China hasn’t been in a hurry to update the bomber part of the triad, either. The Chinese have upgraded the aircraft over the years, but it wasn’t until 2020 that they deployed a version that can be refueled in flight, the H-6N, which allows it to fly intercontinental distances. The H-6 is the only long-range bomber in service, and it is a Chinese variant of the Soviet Tu-16 bomber that dates from the 1950s. It is said that this version will have pylons on the outside that will let it carry air-launched ballistic missiles “that may be able to use nuclear weapons.” Still, no information is given regarding the projectile’s potential future availability.

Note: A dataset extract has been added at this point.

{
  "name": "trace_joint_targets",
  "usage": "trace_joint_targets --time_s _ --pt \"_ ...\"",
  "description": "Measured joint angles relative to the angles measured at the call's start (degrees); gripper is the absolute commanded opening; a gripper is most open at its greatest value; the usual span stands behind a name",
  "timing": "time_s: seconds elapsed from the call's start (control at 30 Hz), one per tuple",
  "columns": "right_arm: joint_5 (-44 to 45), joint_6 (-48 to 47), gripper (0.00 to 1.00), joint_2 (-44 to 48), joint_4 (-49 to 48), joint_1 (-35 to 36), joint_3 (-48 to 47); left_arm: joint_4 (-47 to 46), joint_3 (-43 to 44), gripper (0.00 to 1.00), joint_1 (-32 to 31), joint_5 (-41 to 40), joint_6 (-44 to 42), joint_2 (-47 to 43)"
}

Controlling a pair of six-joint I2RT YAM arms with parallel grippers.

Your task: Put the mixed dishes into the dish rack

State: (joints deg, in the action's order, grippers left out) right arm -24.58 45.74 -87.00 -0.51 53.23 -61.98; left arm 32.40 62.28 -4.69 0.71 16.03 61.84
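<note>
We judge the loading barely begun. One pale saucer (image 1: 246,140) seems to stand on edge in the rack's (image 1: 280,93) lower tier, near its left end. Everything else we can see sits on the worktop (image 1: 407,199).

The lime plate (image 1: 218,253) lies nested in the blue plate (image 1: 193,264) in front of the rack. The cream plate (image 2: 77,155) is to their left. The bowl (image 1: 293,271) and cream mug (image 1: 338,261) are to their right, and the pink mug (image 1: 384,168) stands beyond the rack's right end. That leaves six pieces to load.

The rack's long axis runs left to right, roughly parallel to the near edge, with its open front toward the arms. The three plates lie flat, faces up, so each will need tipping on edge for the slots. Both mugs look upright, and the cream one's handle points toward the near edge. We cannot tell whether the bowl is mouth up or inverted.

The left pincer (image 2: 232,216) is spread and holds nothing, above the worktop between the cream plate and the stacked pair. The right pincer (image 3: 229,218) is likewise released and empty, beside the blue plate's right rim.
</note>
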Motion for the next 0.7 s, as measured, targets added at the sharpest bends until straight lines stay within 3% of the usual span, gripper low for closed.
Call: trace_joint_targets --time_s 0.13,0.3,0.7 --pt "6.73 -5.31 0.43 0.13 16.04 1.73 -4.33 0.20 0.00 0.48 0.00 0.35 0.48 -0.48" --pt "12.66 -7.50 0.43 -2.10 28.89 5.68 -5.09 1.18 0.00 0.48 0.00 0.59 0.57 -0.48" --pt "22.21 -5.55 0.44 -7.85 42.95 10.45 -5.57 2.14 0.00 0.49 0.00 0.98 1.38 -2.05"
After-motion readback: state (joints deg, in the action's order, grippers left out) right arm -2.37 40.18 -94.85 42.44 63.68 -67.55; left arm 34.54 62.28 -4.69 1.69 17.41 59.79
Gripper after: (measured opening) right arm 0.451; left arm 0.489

When you add it all together, the Pentagon’s assessment of China’s triad activities is entirely inaccurate. It should say: “The PRC is slowly putting together the parts of a fully operational nuclear triad, but it is unlikely to reach this goal until at least the early 2030s.”
No Need to Panic
But even though China doesn’t seem to be in a hurry to add to and improve its nuclear arsenal, it is clear that it, like Russia and the US, wants to improve what it already has. Senior Chinese officials have remained silent on the matter, so precisely what the PRC plans to do in this process is unclear. But most US and Chinese academic experts think Beijing wants to improve its second-strike retaliation capabilities in response to US improvements in offensive and defensive nuclear capabilities. The Department of Defense has said that these projects are moving quickly, but they have been going on for a while and are making steady progress.

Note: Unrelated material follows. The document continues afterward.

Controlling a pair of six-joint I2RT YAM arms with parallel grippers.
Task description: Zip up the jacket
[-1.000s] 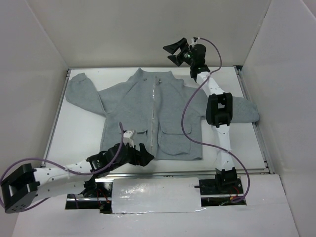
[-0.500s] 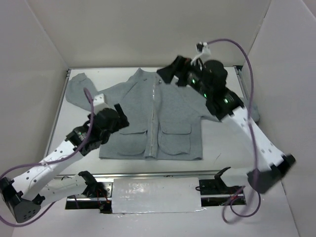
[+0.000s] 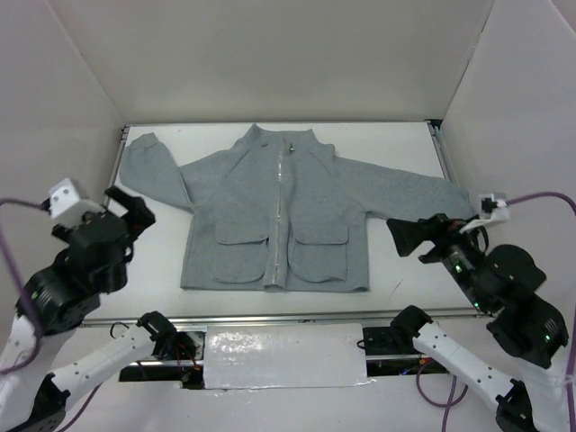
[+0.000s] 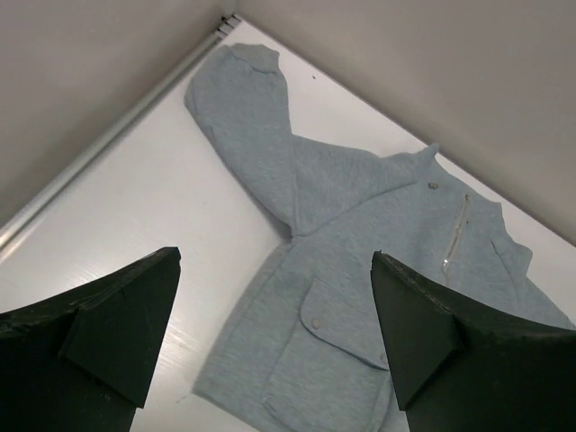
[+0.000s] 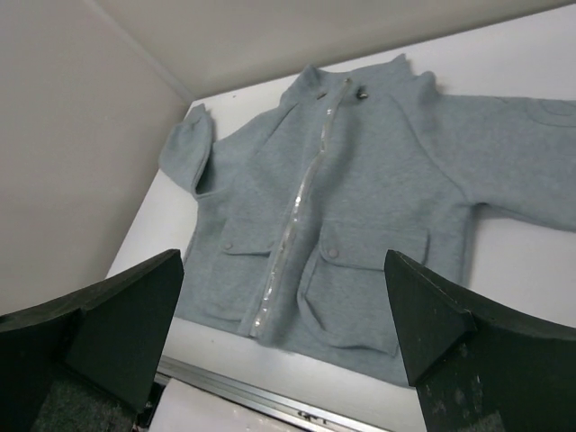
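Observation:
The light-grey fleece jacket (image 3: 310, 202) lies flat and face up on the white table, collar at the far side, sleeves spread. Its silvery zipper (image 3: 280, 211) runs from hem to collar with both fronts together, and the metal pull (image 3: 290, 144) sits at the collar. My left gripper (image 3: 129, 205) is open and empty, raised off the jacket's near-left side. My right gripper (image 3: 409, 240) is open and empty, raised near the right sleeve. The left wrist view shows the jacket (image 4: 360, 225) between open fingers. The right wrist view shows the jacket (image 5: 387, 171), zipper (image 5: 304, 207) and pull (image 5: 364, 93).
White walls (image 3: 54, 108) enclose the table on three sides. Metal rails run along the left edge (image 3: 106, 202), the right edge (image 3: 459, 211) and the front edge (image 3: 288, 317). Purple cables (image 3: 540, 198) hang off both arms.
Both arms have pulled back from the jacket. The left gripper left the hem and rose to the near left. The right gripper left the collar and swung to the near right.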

Also, Washington shouldn’t use the fact that China is improving and adding to its nuclear weapons as a reason to do the same. Even if the Pentagon is right and China has gone from 200 to 400 nuclear warheads in the last two years, its arsenal is still small compared to the US, which has about 5,400 warheads, and Russia, which has about 5,980. Also, even if China can overcome its current limits on making nuclear weapons and build 1,500 warheads by 2035, which is not a sure thing, Russia and the United States will still have much bigger arsenals.

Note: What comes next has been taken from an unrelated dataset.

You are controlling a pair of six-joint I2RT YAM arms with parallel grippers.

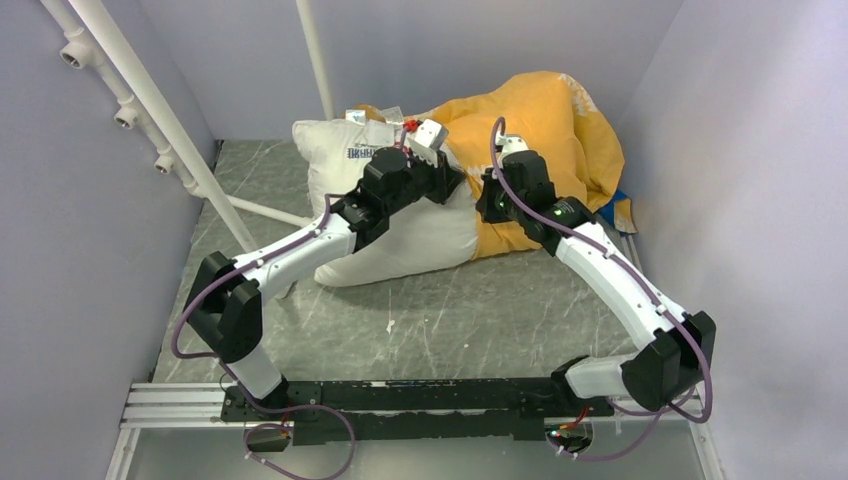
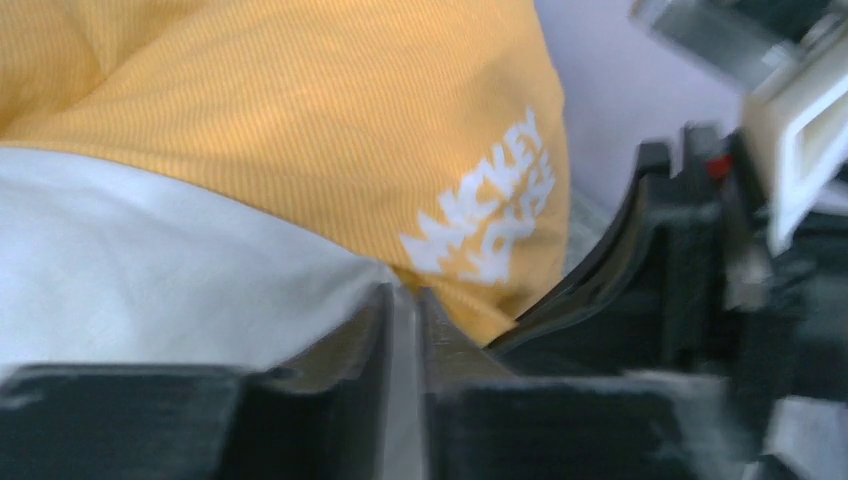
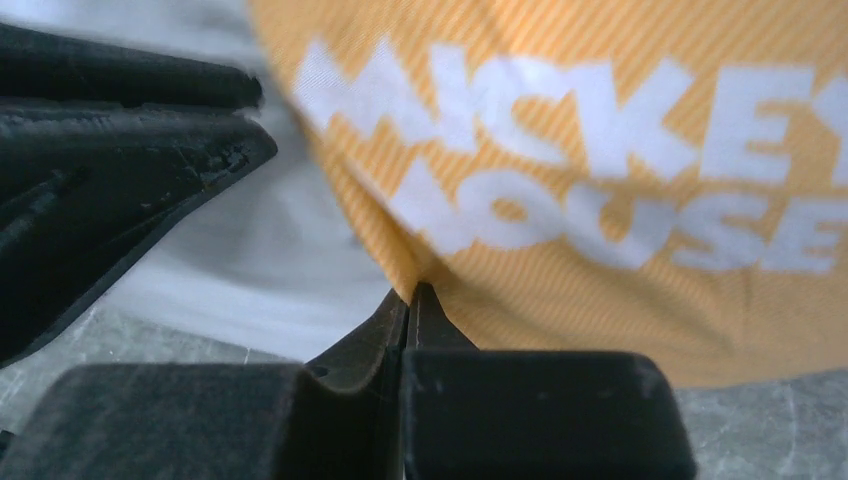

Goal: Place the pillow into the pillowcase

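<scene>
The white pillow lies on the table with its logo end toward the left. The orange side of the pillowcase is bunched over its right end. My left gripper sits at the case's edge on top. In the left wrist view that gripper is shut, the orange hem of the pillowcase running into its tips beside the pillow. My right gripper is lower on the same edge. The right wrist view shows it shut on the hem of the pillowcase, with the pillow to the left.
A slanted white pipe frame runs along the left wall, and an upright pipe stands at the back. Grey walls close in on three sides. The marble table stretches between the pillow and the arm bases. A blue strip of the case shows at the right.
</scene>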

The United States has no reason to worry about China’s plans to modernize its nuclear weapons. It doesn’t need to buy more nuclear weapons on top of those already covered by the Pentagon’s massive $1.8 trillion modernization plan, which many analysts think is already too much. Instead, the US should stick to a nuclear deterrence strategy that depends on keeping a secure second-strike retaliation capability to stop an enemy’s first strike. High-level talks between the US and China are needed to figure out how to reduce the chances of mistakes and unintentional escalation caused by both countries upgrading their nuclear arsenals at the same time and becoming more hostile toward each other over Taiwan and other important issues.